When you fly into Thailand from the United States or Canada you are eligible for a 30-day visa exemption. This means that for your first 30 days in Thailand you do not need a visa to visit.

There is also a rule that you must have at least 10,000 THB ($328 USD) in order to enter Thailand. This insures that you can actually survive for 30 days in the country.

If you want to stay in Thailand longer than one month you have a couple options.

1.) You can pre-arrange a 90-day visa through the Thai embassy in the US.

2.) Once you’re in Thailand you can go to an immigration office to get a one month extension for your 30-day visa exemption. You can only do this once per trip so keep that in mind!

There is no cost for the 30 day visa exemption. If you decide you’d like to extend your visa exemption 1 month it will cost 1900 THB ($62 USD).

Laos Visa

US citizens can get a visa on arrival for Laos at several ports of entry. In order to get a visa on arrival you will need two passport size photographs and $35 USD.

If you don’t have passport size photographs they will often charge you a few extra dollars to make copies of the photo in your passport. However, I would not count on this option being available- bring your own photos!

If you would like to extend your stay in Laos you can visit the immigration office in Vientiane, where you can extend your stay up to an additional 60 days at a rate of $2 USD per day.

Cambodia Visa

Cambodia allows US and Canadian citizens who are flying into the country to pre-purchase an eVisa online which can be printed and brought to the airport. This visa will allow you 30 days in Cambodia.

However, if you are planning to enter Cambodia by land then you will need to have one passport size photo and $40 USD (I would recommend having $10 of this in one dollar bills).

The process may cost you $30 or it may cost you anywhere up to $40 depending on how many officials require a $1 charge to move you to the next step in the process. Keep in mind that Cambodia is very poor and very corrupt, and these surcharges are a solid example of that.

Crossing the Cambodian border by land (usually on a bus or minibus) is a disorganized, difficult process, and I would recommend crossing by air if at all possible. We crossed the land border from Laos to Cambodia and would not repeat the experience.

Once you’re in Cambodia if you would like to extend your visa you can do so in Phnom Penh at the immigration office. You can extend for an additional 30 days at a cost of between $30 and $50 (again, plan on paying $50 and if it’s less consider yourself lucky).

Vietnam Visa

The visa process for Vietnam is a bit more complicated than the rest of the Southeast Asian countries.

If you are flying into Vietnam you must apply online for visa pre-approval. You will pay online and receive a pre-approval letter that you can download and take with you on the plane.
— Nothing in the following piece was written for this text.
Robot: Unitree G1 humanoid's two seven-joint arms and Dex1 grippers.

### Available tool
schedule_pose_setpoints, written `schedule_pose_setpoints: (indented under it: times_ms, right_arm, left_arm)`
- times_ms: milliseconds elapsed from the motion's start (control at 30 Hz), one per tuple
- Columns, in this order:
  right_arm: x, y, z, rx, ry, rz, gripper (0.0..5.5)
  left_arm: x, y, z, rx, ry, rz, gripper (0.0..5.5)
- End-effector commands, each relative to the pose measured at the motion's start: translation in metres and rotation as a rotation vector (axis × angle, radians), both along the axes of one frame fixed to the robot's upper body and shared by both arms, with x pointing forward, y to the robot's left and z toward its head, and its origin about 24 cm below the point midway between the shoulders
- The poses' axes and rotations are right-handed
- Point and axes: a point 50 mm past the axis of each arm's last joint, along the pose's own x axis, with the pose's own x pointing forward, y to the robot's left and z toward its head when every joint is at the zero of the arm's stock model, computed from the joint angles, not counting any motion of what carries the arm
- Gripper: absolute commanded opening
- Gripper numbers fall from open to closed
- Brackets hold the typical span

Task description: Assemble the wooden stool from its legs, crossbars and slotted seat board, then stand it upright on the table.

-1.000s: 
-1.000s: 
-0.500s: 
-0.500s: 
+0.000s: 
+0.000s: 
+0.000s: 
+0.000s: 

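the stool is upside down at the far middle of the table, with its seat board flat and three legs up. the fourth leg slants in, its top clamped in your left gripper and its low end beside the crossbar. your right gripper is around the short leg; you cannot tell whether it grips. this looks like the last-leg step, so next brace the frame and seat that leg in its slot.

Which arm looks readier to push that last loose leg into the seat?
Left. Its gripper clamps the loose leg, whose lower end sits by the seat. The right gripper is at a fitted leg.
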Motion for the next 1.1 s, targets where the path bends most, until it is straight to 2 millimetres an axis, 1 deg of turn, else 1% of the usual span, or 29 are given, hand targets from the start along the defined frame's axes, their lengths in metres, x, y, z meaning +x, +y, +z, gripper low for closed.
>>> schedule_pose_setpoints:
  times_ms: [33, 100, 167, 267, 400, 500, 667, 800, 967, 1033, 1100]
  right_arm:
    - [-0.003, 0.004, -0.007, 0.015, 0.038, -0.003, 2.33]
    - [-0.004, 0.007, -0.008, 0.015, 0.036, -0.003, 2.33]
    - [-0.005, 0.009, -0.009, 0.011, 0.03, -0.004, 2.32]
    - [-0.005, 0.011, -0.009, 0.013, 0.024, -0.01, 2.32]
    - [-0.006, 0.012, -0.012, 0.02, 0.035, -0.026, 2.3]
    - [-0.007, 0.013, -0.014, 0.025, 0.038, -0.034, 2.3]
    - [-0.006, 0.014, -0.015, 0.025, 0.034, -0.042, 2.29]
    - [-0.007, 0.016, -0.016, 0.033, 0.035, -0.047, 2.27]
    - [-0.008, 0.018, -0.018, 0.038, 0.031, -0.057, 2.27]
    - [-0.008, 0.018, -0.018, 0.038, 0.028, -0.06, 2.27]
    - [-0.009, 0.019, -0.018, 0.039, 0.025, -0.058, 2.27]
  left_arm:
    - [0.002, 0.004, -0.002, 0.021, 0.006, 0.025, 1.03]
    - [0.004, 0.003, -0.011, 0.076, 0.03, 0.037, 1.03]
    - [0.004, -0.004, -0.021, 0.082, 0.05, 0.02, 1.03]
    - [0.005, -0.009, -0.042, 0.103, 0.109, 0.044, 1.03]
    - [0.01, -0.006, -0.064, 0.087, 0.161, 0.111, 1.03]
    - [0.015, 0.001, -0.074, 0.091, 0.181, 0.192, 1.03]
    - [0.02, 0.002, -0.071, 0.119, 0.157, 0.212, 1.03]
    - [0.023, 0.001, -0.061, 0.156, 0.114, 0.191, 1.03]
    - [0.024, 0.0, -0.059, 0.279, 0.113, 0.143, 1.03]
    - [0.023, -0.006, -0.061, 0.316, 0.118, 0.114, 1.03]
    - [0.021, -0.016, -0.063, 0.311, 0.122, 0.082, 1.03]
Keep in mind that it takes 3-5 business days to get your visa pre-approval so don’t wait until the last minute to apply online!

If you are traveling to Vietnam by land then you will need to get your Vietnam visa in advance from the Vietnam embassy in the country you are traveling from.

Most backpackers will enter Vietnam by bus from Cambodia. In this case you can get your Vietnam visa from a travel agency in Phnom Penh. Keep in mind that this can take 2-3 days so plan your travel schedule accordingly!

The cost for a Vietnam visa varies depending on how quickly you need it returned to you. We paid about $60 USD per person to have a Phnom Penh travel agency take care of our visas for us.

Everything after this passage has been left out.